Une fois qu’un registre foncier national et un système d’évaluation ont été mis en place, chaque niveau de gouvernement et autorité de service public peut se voir attribuer son propre niveau de taux foncier pour son propre district et pour ses revenus nécessaires. Ainsi, une régie locale des routes ou de l’électricité dans une région peut fixer un taux pour couvrir le coût de tout prêt requis pour la construction d’une nouvelle route et amener les propriétaires fonciers à contribuer par le biais de la même agence de perception des recettes que le gouvernement national.

Chaque autorité provinciale ou locale peut avoir sa propre autonomie dans la collecte et la dépense de son propre argent mais, en le faisant sur une base commune à travers une autorité commune, afin que les gens ne soient pas soumis à de multiples rencontres avec les collecteurs d’impôts. Dans un pays comme le Vanuatu, il est hautement souhaitable d’économiser et de simplifier la réduction du nombre de fonctionnaires nécessaires au recouvrement des impôts. Il est de loin préférable pour un pays de collecter des recettes publiques d’une seule source avec compétence et efficacité que d’essayer d’importer une multitude d’impôts sur le revenu ou sur les entreprises oppressifs et mal administrés sur la base des exemples peu inspirants des pays dits développés.

Réaffirmer la souveraineté de Vanuatu

L’idée d’un taux d’imposition foncière au Vanuatu arrive à un moment propice. L’UE et l’OCDE exercent de plus en plus de pressions sur le Vanuatu pour qu’il applique des exigences réglementaires onéreuses et adopte des politiques fiscales inspirées des leurs. Leurs demandes poussent Vanuatu à s’infliger des pertes économiques dans l’espoir que l’activité commerciale sera repoussée de Vanuatu vers l’UE. On ne sait pas avec certitude, mais une chose est sûre: l’UE ne compensera pas Vanuatu pour les pertes.

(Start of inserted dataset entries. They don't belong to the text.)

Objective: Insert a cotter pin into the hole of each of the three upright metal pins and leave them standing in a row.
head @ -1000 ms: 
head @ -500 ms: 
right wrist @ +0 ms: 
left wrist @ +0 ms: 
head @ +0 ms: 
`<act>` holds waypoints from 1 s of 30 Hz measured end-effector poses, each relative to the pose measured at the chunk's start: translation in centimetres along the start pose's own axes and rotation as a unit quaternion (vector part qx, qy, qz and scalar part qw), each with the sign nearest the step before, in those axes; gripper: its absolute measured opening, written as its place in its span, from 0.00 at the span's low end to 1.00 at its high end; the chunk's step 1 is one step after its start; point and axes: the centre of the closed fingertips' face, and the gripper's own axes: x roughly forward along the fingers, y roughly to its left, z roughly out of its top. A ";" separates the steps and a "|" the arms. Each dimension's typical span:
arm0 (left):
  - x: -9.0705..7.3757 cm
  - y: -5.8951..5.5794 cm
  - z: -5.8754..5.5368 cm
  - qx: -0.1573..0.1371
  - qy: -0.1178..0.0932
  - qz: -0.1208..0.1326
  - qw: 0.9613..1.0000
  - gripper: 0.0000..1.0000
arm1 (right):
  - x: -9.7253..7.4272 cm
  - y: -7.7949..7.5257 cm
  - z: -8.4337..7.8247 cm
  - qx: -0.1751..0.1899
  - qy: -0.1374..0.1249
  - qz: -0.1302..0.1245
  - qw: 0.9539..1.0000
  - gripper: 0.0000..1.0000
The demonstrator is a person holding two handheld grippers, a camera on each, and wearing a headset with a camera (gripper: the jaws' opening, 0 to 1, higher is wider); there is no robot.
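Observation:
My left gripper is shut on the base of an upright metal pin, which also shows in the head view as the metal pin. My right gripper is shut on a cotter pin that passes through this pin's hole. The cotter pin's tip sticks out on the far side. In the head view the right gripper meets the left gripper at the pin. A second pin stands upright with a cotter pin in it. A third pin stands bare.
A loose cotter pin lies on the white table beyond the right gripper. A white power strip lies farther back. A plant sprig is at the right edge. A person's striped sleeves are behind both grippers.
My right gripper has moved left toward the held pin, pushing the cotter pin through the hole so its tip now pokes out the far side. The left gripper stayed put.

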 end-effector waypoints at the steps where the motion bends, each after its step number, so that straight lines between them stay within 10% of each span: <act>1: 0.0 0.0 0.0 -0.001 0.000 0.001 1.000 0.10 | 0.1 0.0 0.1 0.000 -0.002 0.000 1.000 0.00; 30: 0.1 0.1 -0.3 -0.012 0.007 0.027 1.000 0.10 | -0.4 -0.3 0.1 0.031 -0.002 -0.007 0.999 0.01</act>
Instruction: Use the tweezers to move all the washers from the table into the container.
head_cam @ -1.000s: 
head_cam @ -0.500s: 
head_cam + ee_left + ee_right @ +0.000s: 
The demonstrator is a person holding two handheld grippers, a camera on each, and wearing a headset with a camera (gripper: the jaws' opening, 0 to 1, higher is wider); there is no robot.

Être indépendant signifie être autosuffisant financièrement et ne pas dépendre de subventions ou de subventions d’autres pays. Vanuatu peut atteindre une grande prospérité en ayant un système de revenus simple et robuste qui n’entrave pas mais propulse plutôt les affaires, un système qui peut s’autofinancer en payant les infrastructures et les services qui ajoutent ensuite de la valeur à ses terres.

L’aide des gouvernements étrangers s’accompagne souvent de conditions, déclarées ou implicites. Les économies avancées auront beaucoup moins de latitude pour essayer de dicter la politique de Vanuatu si le pays n’a plus besoin de leur générosité. Les problèmes politiques internes de l’OCDE ne devraient pas être les problèmes d’autres pays et les conseils économiques ne devraient pas être motivés par des considérations politiques.

Comme cela a été démontré depuis l’aube de l’économie, tout le monde au Vanuatu aura un accès plus égal aux opportunités et à l’utilisation des ressources naturelles si la nation perçoit uniquement les revenus de la terre. Pour un pays souverain depuis 40 ans, ce serait un pas encore plus décisif vers une plus grande force économique et une plus grande indépendance.